• How to complete this task:
Beginning at whichever line contains "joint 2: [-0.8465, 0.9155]", reproduce each line of the records below word for word, ending with the last, and add nothing.

[Provided entries Boundary: Start]

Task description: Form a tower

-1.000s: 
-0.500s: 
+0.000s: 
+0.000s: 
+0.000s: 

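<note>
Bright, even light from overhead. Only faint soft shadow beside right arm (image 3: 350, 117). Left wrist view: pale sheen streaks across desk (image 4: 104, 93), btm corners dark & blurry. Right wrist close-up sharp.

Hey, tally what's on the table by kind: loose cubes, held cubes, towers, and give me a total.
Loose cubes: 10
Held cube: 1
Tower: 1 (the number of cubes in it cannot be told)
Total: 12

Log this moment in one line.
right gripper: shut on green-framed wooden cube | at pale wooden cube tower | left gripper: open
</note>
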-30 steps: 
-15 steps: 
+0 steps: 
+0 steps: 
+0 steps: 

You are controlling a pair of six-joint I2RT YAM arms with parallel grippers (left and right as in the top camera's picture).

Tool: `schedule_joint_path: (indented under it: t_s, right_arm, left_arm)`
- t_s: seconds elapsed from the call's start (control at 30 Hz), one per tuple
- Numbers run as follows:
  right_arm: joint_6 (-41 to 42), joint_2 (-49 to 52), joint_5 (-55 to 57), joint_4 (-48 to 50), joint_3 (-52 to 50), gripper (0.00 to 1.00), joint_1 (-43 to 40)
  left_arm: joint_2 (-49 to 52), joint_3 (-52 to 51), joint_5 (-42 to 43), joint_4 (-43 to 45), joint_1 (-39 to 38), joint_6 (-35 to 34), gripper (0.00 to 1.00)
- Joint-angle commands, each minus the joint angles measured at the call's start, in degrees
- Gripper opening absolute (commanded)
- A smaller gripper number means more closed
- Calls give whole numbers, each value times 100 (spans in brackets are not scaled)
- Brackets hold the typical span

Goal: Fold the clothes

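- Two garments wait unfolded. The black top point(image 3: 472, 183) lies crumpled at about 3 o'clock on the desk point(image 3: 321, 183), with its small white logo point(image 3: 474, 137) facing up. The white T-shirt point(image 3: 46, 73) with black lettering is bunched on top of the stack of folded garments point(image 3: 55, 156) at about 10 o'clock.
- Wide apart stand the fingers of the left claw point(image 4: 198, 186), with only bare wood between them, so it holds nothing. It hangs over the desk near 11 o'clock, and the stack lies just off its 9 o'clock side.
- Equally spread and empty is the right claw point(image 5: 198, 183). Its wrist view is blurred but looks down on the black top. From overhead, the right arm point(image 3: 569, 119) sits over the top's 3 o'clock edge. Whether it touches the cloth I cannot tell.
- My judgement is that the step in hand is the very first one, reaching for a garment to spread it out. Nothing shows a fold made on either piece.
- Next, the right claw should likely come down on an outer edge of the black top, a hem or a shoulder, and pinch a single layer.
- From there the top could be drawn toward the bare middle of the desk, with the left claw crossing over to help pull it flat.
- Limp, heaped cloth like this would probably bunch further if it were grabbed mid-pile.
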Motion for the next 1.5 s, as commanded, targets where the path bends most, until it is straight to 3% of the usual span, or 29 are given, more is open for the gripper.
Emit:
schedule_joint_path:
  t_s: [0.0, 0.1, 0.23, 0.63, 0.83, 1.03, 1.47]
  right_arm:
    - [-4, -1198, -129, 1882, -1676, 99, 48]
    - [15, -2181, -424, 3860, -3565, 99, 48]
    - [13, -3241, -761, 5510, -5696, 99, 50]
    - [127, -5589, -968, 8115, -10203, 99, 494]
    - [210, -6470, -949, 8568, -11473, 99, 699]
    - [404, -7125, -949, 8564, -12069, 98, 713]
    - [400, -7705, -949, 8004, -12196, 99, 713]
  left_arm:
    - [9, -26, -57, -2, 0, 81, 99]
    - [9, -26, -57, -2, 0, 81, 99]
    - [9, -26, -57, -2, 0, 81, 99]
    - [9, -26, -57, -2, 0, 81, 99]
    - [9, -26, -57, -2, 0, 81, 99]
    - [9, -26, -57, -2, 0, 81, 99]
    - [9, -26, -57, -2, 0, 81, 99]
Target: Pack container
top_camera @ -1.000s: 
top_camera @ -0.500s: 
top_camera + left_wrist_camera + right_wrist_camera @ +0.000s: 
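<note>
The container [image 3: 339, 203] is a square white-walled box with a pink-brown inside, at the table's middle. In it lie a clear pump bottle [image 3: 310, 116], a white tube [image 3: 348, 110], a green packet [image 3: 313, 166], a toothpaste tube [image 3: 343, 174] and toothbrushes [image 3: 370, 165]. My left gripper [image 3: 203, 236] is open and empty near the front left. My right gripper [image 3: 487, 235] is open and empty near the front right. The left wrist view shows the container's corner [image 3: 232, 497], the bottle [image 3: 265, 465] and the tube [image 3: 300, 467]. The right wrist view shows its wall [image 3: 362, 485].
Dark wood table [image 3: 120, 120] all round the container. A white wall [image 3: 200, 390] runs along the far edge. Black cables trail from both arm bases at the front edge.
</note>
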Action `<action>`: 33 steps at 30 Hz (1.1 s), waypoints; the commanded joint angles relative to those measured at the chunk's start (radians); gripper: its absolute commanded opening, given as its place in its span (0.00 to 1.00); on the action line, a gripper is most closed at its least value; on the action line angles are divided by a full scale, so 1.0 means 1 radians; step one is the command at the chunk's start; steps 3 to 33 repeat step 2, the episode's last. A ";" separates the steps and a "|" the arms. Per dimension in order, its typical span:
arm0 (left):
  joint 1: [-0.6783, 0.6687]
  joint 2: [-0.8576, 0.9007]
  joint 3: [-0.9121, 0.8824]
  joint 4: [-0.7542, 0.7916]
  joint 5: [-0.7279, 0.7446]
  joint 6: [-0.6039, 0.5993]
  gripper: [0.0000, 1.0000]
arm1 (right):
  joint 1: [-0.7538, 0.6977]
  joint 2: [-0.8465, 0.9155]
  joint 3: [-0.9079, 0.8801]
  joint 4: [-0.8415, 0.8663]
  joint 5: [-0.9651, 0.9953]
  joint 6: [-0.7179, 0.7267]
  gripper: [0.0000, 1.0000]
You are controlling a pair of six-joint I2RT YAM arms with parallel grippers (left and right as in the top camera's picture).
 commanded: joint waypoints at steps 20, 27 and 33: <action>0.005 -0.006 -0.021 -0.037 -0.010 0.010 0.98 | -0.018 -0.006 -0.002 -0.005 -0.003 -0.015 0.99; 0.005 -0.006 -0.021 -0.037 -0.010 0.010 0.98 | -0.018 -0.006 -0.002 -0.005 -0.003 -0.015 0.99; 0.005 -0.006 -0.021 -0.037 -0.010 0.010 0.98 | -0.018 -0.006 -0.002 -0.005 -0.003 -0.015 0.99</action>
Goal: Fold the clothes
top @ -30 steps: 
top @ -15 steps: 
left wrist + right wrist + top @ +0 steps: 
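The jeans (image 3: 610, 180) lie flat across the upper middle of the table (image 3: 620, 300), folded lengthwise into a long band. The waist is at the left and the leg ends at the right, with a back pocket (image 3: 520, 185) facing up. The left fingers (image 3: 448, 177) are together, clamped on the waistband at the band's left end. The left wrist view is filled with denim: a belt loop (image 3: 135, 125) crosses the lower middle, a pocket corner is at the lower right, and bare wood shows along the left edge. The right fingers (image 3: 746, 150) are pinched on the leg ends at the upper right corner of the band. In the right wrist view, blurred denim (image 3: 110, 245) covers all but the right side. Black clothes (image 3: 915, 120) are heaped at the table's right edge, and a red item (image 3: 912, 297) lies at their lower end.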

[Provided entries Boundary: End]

• Reply:
  joint 2: [-0.8465, 0.9155]
  joint 3: [-0.9079, 0.8801]
  joint 4: [-0.8415, 0.8663]
  joint 5: [-0.9651, 0.9953]
  joint 6: [-0.7179, 0.7267]
  gripper: [0.0000, 1.0000]
You are controlling a pair of six-joint I2RT YAM arms with parallel grippers (left and right as in the top camera's picture).
 commanded: joint waypoints at steps 20, 27 and 33: <action>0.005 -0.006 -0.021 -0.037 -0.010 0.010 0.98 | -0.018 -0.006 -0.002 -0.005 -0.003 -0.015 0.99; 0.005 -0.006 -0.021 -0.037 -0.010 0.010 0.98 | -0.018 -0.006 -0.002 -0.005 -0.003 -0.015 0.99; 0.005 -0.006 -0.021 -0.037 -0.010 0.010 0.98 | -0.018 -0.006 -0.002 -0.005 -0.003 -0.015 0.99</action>
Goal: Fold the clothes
top @ -30 steps: 
top @ -15 steps: 
left wrist + right wrist + top @ +0 steps: 
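The jeans (image 3: 610, 180) lie flat across the upper middle of the table (image 3: 620, 300), folded lengthwise into a long band. The waist is at the left and the leg ends at the right, with a back pocket (image 3: 520, 185) facing up. The left fingers (image 3: 448, 177) are together, clamped on the waistband at the band's left end. The left wrist view is filled with denim: a belt loop (image 3: 135, 125) crosses the lower middle, a pocket corner is at the lower right, and bare wood shows along the left edge. The right fingers (image 3: 746, 150) are pinched on the leg ends at the upper right corner of the band. In the right wrist view, blurred denim (image 3: 110, 245) covers all but the right side. Black clothes (image 3: 915, 120) are heaped at the table's right edge, and a red item (image 3: 912, 297) lies at their lower end.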

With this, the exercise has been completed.